Das war dann doch ein kleiner Schock heute. Nachdem vorgestern der hessische Landtag bzw. die darin vertretene so genannte linke Mehrheit aus SPD, Grünen und Linkspartei die Studiengebühren per Gesetz gegen die Stimmen der regierenden CDU und der FDP gekippt hatte, sieht seit heute Nachmittag wieder alles anders aus. Der geschäftsführend amtierende Ministerpräsident Roland Koch (CDU) verweigerte seine Unterschrift, weil das Gesetz grobe Fehler aufweise.
Tatsächlich fehlt, wenn ich es richtig verstanden habe, lediglich ein Passus, der konkret die letztmalige Erhebung der Gebühren im momentan laufenden Sommersemester 2008 formuliert. Dieser Patzer kommt Roland Koch natürlich sehr gelegen, zeugt er doch von der unsauberen Arbeit der Oppositionsfraktionen bei der hastigen Ausarbeitung ihres Gesetzesentwurfs. Allen voran blamierte sich die noch immer potentielle Ministerpräsidentinnenkandidatin in Spe oder auch nicht Andrea Ypsilanti (SPD).

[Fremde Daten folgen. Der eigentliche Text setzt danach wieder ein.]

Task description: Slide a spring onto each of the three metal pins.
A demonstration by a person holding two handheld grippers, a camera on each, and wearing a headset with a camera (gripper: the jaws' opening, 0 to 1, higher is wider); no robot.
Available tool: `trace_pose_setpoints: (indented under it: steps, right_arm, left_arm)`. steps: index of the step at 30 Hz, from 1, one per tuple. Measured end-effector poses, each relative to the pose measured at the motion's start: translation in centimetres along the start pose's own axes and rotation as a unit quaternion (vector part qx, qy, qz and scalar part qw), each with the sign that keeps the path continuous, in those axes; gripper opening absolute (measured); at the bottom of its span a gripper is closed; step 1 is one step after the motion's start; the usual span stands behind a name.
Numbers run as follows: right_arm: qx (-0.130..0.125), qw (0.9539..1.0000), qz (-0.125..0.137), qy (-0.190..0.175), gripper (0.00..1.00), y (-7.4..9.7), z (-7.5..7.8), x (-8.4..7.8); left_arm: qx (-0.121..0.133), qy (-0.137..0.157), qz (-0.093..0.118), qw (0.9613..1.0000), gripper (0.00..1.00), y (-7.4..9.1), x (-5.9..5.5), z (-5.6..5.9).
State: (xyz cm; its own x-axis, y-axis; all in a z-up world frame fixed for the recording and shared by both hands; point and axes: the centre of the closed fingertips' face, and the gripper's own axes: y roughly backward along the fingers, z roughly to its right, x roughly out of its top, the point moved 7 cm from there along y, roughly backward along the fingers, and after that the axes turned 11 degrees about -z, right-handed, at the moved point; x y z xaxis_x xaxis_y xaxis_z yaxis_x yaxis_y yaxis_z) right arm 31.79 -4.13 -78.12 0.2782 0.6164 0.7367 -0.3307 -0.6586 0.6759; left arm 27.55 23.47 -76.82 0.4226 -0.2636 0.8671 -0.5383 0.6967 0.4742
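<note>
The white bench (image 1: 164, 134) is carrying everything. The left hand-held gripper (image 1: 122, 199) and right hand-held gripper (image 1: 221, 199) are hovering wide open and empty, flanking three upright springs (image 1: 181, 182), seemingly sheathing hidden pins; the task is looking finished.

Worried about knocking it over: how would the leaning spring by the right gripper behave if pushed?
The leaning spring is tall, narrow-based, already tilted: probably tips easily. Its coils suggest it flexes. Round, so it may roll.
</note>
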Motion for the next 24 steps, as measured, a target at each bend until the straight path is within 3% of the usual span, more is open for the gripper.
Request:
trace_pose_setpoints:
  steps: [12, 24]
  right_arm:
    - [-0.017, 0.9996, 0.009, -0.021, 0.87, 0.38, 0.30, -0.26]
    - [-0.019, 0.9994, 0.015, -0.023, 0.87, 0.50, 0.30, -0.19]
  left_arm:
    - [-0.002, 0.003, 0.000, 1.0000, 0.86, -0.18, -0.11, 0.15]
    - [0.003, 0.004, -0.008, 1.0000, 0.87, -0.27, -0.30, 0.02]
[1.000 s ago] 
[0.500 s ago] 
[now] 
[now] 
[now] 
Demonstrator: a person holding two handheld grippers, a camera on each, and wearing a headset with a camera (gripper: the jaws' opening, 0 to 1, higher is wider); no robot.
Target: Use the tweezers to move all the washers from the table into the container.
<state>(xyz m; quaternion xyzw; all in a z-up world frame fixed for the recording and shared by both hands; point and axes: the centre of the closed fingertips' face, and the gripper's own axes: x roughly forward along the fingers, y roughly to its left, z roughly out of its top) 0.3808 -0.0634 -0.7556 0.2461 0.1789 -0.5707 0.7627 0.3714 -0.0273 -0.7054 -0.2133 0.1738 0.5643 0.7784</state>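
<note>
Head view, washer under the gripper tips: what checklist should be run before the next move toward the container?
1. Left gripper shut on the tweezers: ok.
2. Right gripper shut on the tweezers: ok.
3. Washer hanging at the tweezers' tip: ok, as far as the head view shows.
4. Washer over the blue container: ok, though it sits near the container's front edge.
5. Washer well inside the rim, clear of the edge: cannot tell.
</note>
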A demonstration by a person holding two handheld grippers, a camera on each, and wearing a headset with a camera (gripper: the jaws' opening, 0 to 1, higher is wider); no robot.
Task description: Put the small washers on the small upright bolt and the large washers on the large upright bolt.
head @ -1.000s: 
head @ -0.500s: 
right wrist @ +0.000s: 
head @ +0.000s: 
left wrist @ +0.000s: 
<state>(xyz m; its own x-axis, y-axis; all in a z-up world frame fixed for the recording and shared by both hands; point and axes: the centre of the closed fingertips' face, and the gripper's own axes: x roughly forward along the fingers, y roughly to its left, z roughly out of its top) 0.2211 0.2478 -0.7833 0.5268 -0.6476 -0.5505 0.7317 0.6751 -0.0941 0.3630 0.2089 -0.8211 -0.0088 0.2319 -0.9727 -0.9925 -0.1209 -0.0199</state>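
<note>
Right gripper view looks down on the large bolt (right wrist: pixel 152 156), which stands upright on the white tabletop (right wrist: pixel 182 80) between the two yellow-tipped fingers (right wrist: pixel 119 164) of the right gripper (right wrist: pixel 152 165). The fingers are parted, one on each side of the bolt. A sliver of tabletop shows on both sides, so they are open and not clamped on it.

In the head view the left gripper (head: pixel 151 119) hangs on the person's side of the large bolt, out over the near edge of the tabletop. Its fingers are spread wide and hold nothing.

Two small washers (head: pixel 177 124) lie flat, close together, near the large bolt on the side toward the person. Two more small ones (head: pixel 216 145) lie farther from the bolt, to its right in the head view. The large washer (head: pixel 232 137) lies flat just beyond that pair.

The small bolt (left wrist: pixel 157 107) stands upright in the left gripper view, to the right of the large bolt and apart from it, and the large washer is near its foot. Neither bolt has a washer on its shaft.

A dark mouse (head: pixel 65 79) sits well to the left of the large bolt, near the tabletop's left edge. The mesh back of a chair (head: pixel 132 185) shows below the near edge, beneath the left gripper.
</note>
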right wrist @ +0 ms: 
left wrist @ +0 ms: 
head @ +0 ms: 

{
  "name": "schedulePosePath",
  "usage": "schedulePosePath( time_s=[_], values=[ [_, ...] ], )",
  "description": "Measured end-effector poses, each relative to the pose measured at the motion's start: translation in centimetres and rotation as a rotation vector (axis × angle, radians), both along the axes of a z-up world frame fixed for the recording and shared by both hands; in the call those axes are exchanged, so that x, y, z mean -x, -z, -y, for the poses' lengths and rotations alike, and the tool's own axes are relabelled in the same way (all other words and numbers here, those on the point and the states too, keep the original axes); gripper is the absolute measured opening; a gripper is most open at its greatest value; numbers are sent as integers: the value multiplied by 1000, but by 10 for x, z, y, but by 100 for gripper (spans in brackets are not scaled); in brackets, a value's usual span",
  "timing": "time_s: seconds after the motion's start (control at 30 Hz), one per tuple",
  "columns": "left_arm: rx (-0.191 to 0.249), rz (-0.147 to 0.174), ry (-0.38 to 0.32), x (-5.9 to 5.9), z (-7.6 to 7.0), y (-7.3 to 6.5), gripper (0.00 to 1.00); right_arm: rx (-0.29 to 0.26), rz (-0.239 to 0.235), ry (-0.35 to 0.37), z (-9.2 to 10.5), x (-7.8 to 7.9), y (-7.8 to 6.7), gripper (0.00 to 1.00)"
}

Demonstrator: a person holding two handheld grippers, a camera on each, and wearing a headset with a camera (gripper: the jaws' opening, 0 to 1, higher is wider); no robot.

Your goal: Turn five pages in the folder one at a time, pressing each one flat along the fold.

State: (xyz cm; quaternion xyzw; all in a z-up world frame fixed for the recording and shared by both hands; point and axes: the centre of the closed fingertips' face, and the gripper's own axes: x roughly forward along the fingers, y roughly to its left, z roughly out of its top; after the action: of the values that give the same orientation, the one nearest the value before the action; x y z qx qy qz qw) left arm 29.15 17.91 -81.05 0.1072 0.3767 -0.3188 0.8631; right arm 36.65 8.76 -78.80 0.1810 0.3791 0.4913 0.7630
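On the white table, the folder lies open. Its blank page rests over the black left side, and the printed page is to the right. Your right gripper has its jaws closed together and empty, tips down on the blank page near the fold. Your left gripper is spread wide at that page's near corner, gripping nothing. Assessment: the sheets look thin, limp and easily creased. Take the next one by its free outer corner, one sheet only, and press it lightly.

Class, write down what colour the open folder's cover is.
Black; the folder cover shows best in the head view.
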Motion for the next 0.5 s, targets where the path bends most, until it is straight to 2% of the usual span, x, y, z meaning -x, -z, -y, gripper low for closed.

Nun wird geflickt. In einer außerordentlichen Sitzung in knapp zwei Wochen will der Landtag die fehlenden Formulierungen ergänzen und so die verfassungsmäßigkeit des Gesetzes sicherstellen. Über die der Gebühren an sich entscheidet bereits kommende Woche der hessische Staatsgerichtshof. Verneint er sie, bekommen „wir“ die bereits bezahlten Gebühren von mittlerweile immerhin 1000 Euro alle wieder zurück.
Trotzdem, der Schreck sitzt erst mal tief und Herr Koch kann heute Abend bestimmt vor Lachen nicht einschlafen.